Stored data START

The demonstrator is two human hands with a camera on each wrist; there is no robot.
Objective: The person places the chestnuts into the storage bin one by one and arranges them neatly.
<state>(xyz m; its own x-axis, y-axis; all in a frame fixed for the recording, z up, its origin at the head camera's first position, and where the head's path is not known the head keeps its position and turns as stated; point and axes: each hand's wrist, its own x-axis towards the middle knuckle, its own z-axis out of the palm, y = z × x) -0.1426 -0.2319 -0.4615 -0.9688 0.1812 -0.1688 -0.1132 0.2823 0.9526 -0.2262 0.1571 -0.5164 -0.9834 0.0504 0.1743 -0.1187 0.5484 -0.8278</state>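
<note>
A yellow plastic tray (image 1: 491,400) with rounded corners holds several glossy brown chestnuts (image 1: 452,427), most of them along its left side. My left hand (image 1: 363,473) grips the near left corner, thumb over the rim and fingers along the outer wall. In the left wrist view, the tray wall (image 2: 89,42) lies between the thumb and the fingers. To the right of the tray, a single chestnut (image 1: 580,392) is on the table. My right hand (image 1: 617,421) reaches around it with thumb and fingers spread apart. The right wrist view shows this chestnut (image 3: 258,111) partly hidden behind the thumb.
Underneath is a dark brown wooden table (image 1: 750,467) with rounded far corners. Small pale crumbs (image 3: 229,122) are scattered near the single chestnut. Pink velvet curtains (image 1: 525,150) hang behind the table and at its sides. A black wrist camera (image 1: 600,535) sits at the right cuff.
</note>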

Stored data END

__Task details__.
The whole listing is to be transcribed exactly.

__Final answer__.
The demonstrator is two human hands with a camera on each wrist; there is no robot.
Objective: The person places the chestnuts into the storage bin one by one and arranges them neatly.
<state>(xyz m; its own x-axis, y-axis; all in a frame fixed for the recording, z up, its origin at the head camera's first position, and where the head's path is not known the head keeps its position and turns as stated; point and axes: each hand's wrist, its own x-axis towards the middle knuckle, its own z-axis out of the palm, y = z × x) -0.1426 -0.2319 -0.4615 -0.9688 0.1812 -0.1688 -0.1132 0.2823 0.9526 -0.2262 0.1571 -0.5164 -0.9834 0.0504 0.1743 -0.1187 0.5484 -0.8278</state>
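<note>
A yellow plastic tray (image 1: 491,400) with rounded corners holds several glossy brown chestnuts (image 1: 452,427), most of them along its left side. My left hand (image 1: 363,473) grips the near left corner, thumb over the rim and fingers along the outer wall. In the left wrist view, the tray wall (image 2: 89,42) lies between the thumb and the fingers. To the right of the tray, a single chestnut (image 1: 580,392) is on the table. My right hand (image 1: 617,421) reaches around it with thumb and fingers spread apart. The right wrist view shows this chestnut (image 3: 258,111) partly hidden behind the thumb.
Underneath is a dark brown wooden table (image 1: 750,467) with rounded far corners. Small pale crumbs (image 3: 229,122) are scattered near the single chestnut. Pink velvet curtains (image 1: 525,150) hang behind the table and at its sides. A black wrist camera (image 1: 600,535) sits at the right cuff.
</note>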

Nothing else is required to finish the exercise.